Will the Kennedy assassination ever lose its cultural centrality? Even as organic memory of the event fades, new works of pop art like Jackie (2017) and 11.22.63 (2016) attest to the powerful ongoing significance of the event. The slain president turned out to have much more weight dead than living.
Woodrow Wilson once claimed that while men die, ideas live. John F. Kennedy had no ideas but in death he became one. All the zesty confidence and breezy chutzpah of the American century became flesh in JFK, though like him it would never recover from what happened in Dallas. The United States now had a wound that was worthy of Shakespeare, what Don DeLillo memorably called the moment ‘that broke the back of the American century.’
The assassination, with its catalogue of secrets, its endless theories and rituals, its theology of patterns and links, has become a true dead end. The central player in the drama – Lee Harvey Oswald – is a slapstick figure straight out of a Marx brothers movie. Oswald bumbled into history like a child causing chaos in a gift shop. The riddle of his life is how he made a fool out of the greatest power the world had ever seen.
The Kennedy mantle passed to Bobby, who was himself gunned down in 1968. The third brother Ted was the next to have a crack at the big prize in 1980. Asked why he wanted to be president by CBS News’s Roger Mudd, Teddy, agonizingly, had no real answer. Perhaps he wanted to be president because being president was something that happened to people like him. Such is the attitude of the Kennedys, to whom power is an inheritance, an heirloom, a reflex.
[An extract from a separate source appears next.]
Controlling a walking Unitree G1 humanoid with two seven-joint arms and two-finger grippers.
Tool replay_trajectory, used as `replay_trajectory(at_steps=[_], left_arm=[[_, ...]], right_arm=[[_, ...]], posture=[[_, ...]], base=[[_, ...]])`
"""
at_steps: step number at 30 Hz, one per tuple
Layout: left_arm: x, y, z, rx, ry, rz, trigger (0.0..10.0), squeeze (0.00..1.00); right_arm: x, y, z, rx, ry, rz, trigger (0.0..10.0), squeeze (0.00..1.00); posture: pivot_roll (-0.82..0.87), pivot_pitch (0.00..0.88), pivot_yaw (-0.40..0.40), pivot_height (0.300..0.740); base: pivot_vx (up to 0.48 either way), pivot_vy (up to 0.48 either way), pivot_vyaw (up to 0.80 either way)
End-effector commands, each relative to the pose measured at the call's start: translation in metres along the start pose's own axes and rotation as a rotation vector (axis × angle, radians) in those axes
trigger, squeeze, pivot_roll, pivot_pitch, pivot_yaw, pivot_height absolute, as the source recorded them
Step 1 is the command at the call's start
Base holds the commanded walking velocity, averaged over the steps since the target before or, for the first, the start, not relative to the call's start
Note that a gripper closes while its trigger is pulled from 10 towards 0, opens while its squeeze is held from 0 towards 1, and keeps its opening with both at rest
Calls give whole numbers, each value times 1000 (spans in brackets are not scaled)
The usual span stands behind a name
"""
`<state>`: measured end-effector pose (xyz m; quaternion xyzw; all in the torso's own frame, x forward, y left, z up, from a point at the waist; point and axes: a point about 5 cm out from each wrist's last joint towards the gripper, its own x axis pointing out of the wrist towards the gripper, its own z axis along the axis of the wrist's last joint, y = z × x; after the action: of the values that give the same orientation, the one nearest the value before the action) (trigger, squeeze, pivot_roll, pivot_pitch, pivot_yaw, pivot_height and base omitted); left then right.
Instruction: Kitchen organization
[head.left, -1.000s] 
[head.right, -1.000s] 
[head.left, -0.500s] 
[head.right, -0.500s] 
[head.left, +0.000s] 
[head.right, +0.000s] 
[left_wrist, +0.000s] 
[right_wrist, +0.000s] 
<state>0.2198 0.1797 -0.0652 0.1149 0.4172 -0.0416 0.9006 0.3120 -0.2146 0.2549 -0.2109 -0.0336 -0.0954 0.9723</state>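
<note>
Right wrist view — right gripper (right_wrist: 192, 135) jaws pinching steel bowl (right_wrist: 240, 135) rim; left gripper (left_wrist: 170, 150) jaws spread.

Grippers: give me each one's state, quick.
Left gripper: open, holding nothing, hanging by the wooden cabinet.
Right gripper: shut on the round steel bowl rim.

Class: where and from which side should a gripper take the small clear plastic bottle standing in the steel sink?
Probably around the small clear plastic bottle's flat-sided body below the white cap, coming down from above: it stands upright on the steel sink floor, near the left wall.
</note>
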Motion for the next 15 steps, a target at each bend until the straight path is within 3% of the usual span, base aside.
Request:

He wasn’t the only one to be upended by the Kennedy banana skin. The JFK mythos has mesmerized the Democratic party ever since. Bill Clinton surely had the self-image of a Kennedy-style womanizer, even though he was seducing chubby interns rather than Hollywood starlets. Barack Obama was undoubtedly the coolest president since Kennedy. Both blended youthful vitality, sharp tailoring and a strutting, know-it-all confidence into an ultra-creditable package for the mass media. Kennedy and Obama made their supporters feel good about themselves (to the point of smugness) and both believed that gorgeous rhetoric was a better tool with which to shape an era than the gritty matter of actually legislating.
Like Kennedy in Cuba and Vietnam, Obama blundered in Syria. Away from the undoubted style and eloquence, there is the same terrible legacy: the abuse, misuse and non-use of American power, with stacks of corpses to show for these errors. Not that many people can look past the eloquence or the style. As Jack put it to Gore Vidal after the Bay of Pigs fiasco: ‘In this job, the worse you fuck up, the higher the ratings.’
The legacy of Kennedy, slavishly followed by the Clintons and Obama, is a belief that if you have enough intelligent people in the room you can solve almost any problem. This is a suave, patrician kind of politics. Gather together the most impressive fellows, all self-assurance and valuable connections – fellows who know how things ‘really work’ – who are happy to conduct business in between conversations about their Harvard days, and let them sort it all out. History is just something unpleasant that happens to other people.
Eventually these administrations make half the country feel stupid. As such Richard Nixon and Donald Trump, in their 1968 and 2016 guises as fiery tribunes of middle-American thickos, were natural democratic reactions to the ironic self-regard of the Kennedy brothers and Barack Obama.
JFK’s brutal murder was a terrible moment for America and, perversely, the best thing that could have happened to the Kennedy family. The Camelot that paid the tragic levy of blood (twice) in the service of the Republic is a powerful legend that no committee room PR operation can ever hope to match.
All Democrats are measured against this myth of confidence and promise, with Beto O’Rourke the latest to fall short of it. For all Clinton and Obama’s mimicry they were never quite adequate as successors to Kennedy either. Bill was too gangly, too southern, too eager to please; Barack was too serious, too cerebral, too pompous.
Impressionists are never as good as the real thing. The future of the Democratic party at the national level isn’t Beto or Kamala Harris. It’s Jack Kennedy Schlossberg, JFK’s grandson. With the scintillatingly crisp hair and angular profile of a man who was born to be photographed, Schlossberg looks as if he were designed, engineered and conditioned for optimum media salivation.
As his grandfather once showed, there isn’t much more to the presidency than that.